**What is expected**
Every line from the opening of the records to the line with "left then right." should be restated exactly, with both ends included and the pictures left out.

Data excerpts
──────

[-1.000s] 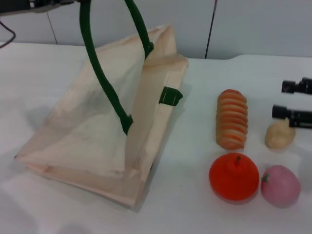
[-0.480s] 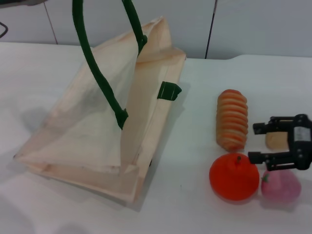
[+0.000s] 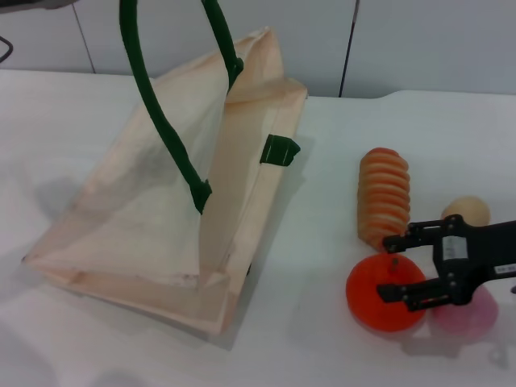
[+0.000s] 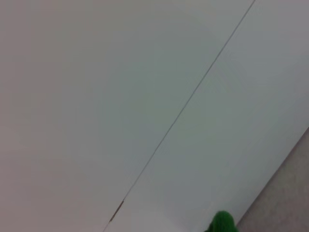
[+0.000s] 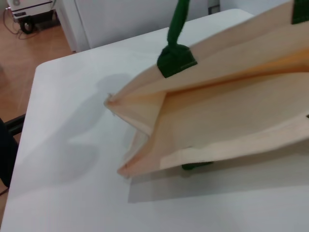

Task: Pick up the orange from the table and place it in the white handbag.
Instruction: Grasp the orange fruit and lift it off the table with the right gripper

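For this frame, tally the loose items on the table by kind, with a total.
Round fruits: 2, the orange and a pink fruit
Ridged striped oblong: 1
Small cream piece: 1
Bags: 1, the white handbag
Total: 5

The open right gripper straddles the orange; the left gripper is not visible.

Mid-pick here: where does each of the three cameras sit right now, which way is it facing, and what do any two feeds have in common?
Head view: on the robot's head, looking forward and down at the table; the right gripper, fingers open, is over the orange; the white handbag is left of it.
Left wrist view: on the left arm, facing a plain wall; only a green handle tip shows, no fingers.
Right wrist view: on the right arm, facing the handbag's open mouth; no fingers show.
Shared: head and right wrist views both show the handbag and table.
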Controlling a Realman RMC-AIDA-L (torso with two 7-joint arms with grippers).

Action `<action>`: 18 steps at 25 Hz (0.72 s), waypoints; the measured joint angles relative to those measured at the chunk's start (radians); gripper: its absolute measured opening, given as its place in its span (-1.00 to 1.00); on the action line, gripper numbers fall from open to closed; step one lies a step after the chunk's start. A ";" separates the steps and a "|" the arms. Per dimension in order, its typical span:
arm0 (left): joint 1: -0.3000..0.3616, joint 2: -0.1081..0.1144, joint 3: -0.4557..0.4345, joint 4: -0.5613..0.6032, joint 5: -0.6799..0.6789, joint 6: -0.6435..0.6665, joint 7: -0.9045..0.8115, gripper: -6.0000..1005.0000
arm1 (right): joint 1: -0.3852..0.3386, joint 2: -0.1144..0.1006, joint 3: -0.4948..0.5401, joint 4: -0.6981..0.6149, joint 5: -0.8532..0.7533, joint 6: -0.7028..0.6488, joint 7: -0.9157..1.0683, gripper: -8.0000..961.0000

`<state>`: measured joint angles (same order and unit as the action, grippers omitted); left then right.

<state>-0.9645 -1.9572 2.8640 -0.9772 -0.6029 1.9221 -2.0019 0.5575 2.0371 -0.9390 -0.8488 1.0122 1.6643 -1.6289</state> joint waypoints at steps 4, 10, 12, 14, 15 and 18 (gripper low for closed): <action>0.002 0.001 0.000 0.000 0.000 -0.001 0.000 -0.75 | 0.000 0.000 -0.070 0.001 0.014 -0.067 0.022 0.65; 0.002 0.001 0.000 0.000 0.000 -0.002 0.000 -0.75 | 0.001 -0.001 -0.129 0.002 0.015 -0.120 0.048 0.65; 0.001 0.001 0.000 0.000 0.000 -0.002 0.000 -0.75 | 0.001 -0.002 -0.130 0.002 0.016 -0.122 0.049 0.65; 0.001 0.001 0.000 0.000 0.000 -0.002 0.000 -0.75 | 0.001 -0.004 -0.130 0.002 0.016 -0.119 0.051 0.65; 0.001 0.001 0.000 0.000 0.000 -0.002 0.000 -0.75 | 0.001 -0.005 -0.130 0.002 0.015 -0.119 0.052 0.65; 0.003 0.001 0.000 0.000 0.000 -0.002 0.000 -0.75 | -0.001 -0.005 -0.133 0.002 0.001 -0.120 0.059 0.65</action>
<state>-0.9616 -1.9558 2.8640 -0.9771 -0.6029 1.9205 -2.0019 0.5568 2.0317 -1.0720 -0.8469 1.0137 1.5438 -1.5699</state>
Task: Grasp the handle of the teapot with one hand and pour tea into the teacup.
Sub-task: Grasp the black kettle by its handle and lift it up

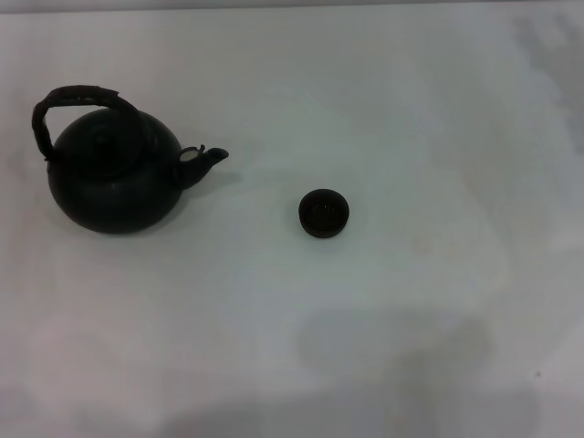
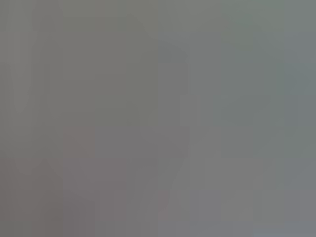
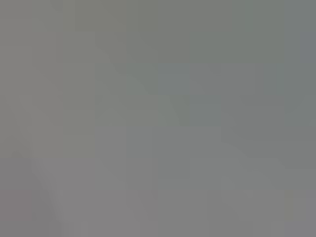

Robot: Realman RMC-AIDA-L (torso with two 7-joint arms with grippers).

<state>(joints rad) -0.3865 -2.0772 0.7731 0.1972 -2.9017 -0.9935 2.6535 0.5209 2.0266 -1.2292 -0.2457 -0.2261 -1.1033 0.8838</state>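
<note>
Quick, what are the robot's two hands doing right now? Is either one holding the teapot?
Left gripper: not in view in any picture.
Right gripper: not in view either.
The teapot stands alone on the table, nothing on its handle.

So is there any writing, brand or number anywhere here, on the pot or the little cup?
None can be read. The teapot, its handle and the teacup are plain black, and the white table is bare. Both wrist views show only blank grey.

white table (image 1: 411, 109), plain matte surface (faint grey shadows along its near edge)
</note>
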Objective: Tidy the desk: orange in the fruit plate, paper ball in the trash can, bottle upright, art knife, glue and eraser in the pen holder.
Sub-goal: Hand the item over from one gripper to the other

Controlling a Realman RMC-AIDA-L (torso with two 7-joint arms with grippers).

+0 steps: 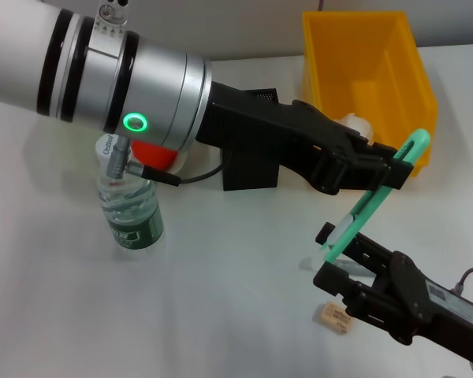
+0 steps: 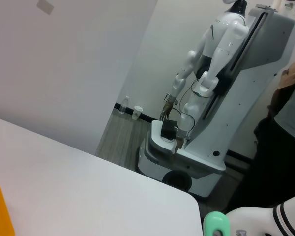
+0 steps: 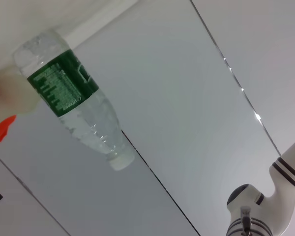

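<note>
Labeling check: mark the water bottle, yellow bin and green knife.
water bottle (image 1: 134, 216): head view, on its green label.
yellow bin (image 1: 414, 75): head view, on its right wall.
green knife (image 1: 370, 201): head view, on the middle of its handle.

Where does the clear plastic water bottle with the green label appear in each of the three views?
Head view: the clear plastic water bottle with the green label stands upright on the white table, left of centre, under the left arm.
Left wrist view: not in it.
Right wrist view: it shows upper left, lying slantwise in the picture.
Shared landmark: the orange fruit beside it.
</note>
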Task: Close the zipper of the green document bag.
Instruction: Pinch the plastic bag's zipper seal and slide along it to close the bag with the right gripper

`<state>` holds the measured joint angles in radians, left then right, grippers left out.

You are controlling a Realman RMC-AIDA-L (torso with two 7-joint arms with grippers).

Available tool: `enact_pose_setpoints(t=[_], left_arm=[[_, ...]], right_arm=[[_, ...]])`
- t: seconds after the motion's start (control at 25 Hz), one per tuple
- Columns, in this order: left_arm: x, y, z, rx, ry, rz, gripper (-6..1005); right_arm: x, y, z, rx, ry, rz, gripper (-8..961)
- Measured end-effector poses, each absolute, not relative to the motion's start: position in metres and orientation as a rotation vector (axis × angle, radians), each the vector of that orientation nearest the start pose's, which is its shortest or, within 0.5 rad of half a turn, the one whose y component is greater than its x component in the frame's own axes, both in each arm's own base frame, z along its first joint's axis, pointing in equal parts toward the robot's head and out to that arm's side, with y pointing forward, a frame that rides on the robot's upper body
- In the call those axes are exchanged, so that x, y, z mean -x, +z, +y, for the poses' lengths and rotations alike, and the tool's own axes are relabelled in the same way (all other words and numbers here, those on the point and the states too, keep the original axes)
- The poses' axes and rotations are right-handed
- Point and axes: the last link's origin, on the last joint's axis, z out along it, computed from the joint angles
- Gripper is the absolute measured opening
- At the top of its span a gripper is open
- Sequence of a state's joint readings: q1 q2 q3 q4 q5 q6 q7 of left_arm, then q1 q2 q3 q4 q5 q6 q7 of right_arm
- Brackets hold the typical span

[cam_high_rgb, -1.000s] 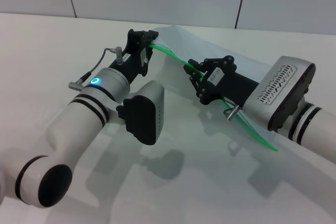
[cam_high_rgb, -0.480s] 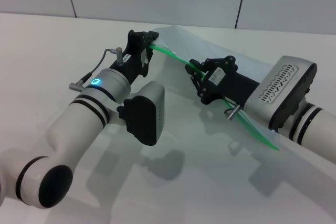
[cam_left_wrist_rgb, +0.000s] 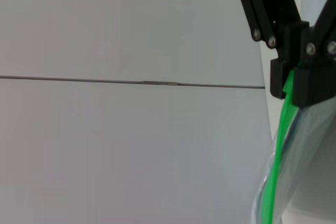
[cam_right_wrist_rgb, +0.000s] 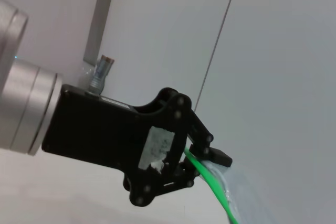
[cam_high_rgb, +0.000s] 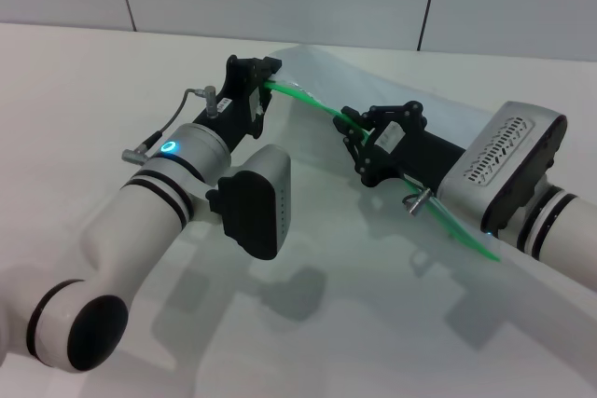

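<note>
Since a second ago the right arm has drawn slightly back toward the robot's right, and the right claw [cam_high_rgb: 359,134] has slid a little along the zipper [cam_high_rgb: 308,100] with it; the left arm has not shifted. Nearest the camera, both white forearms reach forward over the white desk [cam_high_rgb: 75,72]. The green document bag [cam_high_rgb: 373,81] is held up off the desk between them, its translucent pale sheet lying toward the far right and its bright green edge running from the left claw down past the right wrist to a near end by the right forearm. Midway along that edge the right claw is pinched shut on the zipper, the green strip passing between its black fingers. Farther off, the left claw [cam_high_rgb: 270,76] is clamped on the far end of the zipper; the left wrist view shows the right claw [cam_left_wrist_rgb: 294,85] gripping the green strip, and the right wrist view shows the left claw [cam_right_wrist_rgb: 202,153] closed on it. Grey wall panels stand behind.
</note>
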<state>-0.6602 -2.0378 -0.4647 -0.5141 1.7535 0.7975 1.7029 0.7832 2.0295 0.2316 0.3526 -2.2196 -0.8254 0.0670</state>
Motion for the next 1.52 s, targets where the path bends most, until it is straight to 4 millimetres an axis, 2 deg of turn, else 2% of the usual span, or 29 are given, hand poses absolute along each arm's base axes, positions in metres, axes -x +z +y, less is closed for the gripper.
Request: enact_pose_setpoints(t=[1.52], left_arm=[[0.228, -0.085, 0.385, 1.739, 0.369, 0.817, 47]], right_arm=[[-0.239, -0.1, 0.376, 2.275, 0.45, 0.159, 129]])
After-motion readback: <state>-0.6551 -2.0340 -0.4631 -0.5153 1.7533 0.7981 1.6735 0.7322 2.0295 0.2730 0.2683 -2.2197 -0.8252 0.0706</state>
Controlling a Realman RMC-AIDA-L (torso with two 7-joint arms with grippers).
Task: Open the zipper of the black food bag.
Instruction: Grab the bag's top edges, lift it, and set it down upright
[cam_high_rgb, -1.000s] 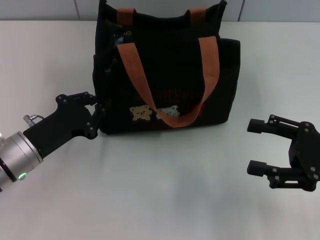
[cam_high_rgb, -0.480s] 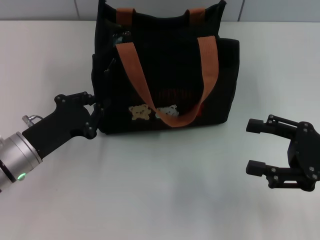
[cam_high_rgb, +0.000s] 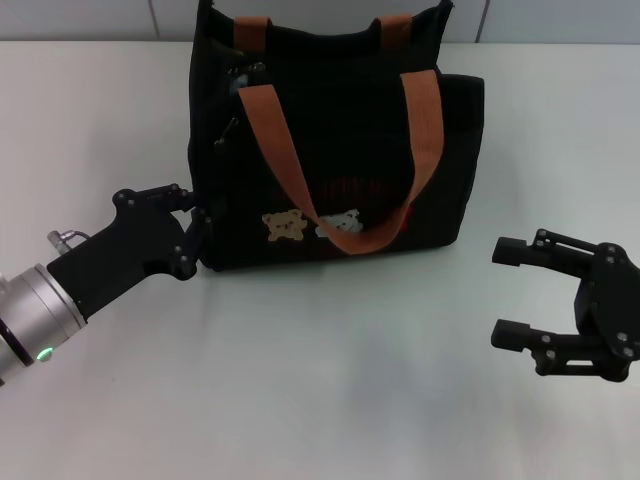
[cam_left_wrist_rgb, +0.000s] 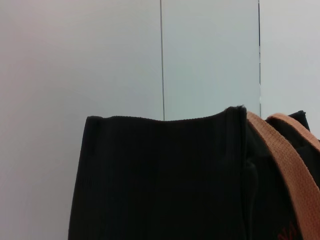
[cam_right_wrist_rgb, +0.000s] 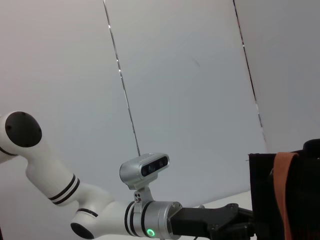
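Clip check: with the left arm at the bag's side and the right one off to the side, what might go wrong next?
The left gripper presses the black food bag at its lower corner, far from the zipper; pushing may slide or tip the bag. The right gripper, jaws open, hovers apart, bracing nothing. The strap handle draped across the front could snag.

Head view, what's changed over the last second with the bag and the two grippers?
Very little. The black food bag shifted slightly toward the robot's right, its bear patches and right edge moving a touch that way, as if nudged by the left gripper at its lower left corner. That gripper stayed put against the bag. The right gripper stayed open above the table, apart from the bag. Nothing was grasped or released.
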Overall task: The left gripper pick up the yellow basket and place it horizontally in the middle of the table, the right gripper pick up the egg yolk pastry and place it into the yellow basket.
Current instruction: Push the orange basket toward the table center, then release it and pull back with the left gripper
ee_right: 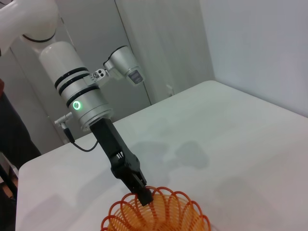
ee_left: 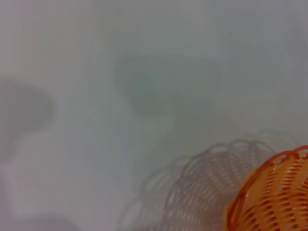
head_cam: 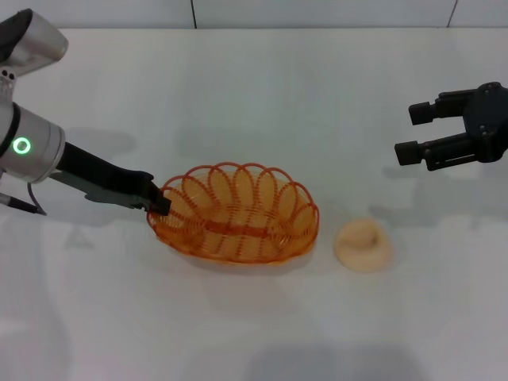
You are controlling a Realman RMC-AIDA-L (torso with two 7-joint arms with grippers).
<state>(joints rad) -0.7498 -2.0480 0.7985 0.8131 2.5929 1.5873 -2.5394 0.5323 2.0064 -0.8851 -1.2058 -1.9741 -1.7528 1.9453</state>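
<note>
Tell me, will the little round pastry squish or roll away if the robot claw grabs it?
The egg yolk pastry looks soft and crumbly, so a hard squeeze from the right gripper would probably dent it. It sits on a wide flat bottom on the table, so it likely won't roll. It is small, so probably light.

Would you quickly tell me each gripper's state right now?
left gripper: shut on the yellow basket rim.
right gripper: open, holding nothing, above the table.
</note>
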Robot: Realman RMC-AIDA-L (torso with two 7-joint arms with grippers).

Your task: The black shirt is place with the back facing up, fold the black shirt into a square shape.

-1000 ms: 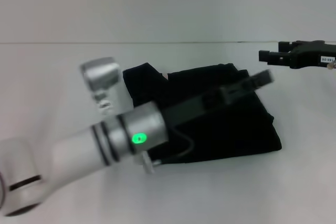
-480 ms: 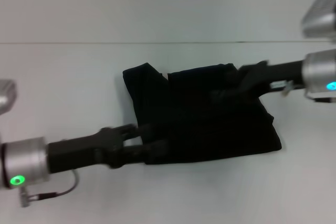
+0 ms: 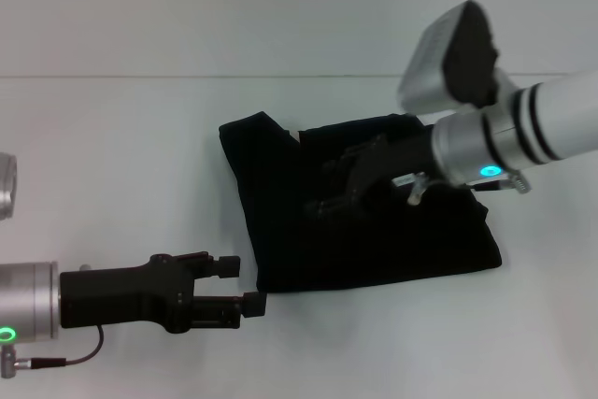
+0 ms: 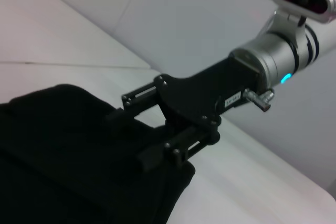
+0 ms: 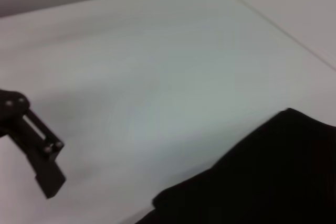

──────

**Written answer**
[-1.000s] 
[-0.480s] 
[+0.000s] 
[+0.000s] 
[+0.000s] 

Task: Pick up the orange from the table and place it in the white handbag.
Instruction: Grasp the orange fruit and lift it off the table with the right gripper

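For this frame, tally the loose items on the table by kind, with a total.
Round fruits: 2, the orange and a pink fruit
Ridged striped oblong: 1
Small cream piece: 1
Bags: 1, the white handbag
Total: 5

The open right gripper straddles the orange; the left gripper is not visible.

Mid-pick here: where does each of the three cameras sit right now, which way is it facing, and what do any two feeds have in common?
Head view: on the robot's head, looking forward and down at the table; the right gripper, fingers open, is over the orange; the white handbag is left of it.
Left wrist view: on the left arm, facing a plain wall; only a green handle tip shows, no fingers.
Right wrist view: on the right arm, facing the handbag's open mouth; no fingers show.
Shared: head and right wrist views both show the handbag and table.
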Controlling a Realman RMC-AIDA-L (torso with two 7-joint arms with grippers).

Action `<action>`: 18 steps at 25 Hz (0.72 s), waypoints; the measured joint angles relative to those measured at the chunk's start (radians); gripper: its absolute measured opening, given as its place in its span (-1.00 to 1.00); on the action line, gripper numbers fall from open to closed; step one lies a step after the chunk's start. A ";" separates the steps and a "|" the arms. Per dimension in order, its typical span:
arm0 (left): joint 1: -0.3000..0.3616, joint 2: -0.1081..0.1144, joint 3: -0.4557..0.4345, joint 4: -0.5613..0.6032, joint 5: -0.6799..0.6789, joint 6: -0.6435..0.6665, joint 7: -0.9045..0.8115, gripper: -6.0000..1005.0000
arm1 (right): joint 1: -0.3852..0.3386, joint 2: -0.1144..0.1006, joint 3: -0.4948..0.5401, joint 4: -0.6981..0.6149, joint 5: -0.8532..0.7533, joint 6: -0.7028..0.6488, joint 7: -0.9157..1.0683, gripper: -8.0000..961.0000

`<state>`: measured joint angles (same order and unit as the action, grippers omitted); left then right.

With this, the exercise has been completed.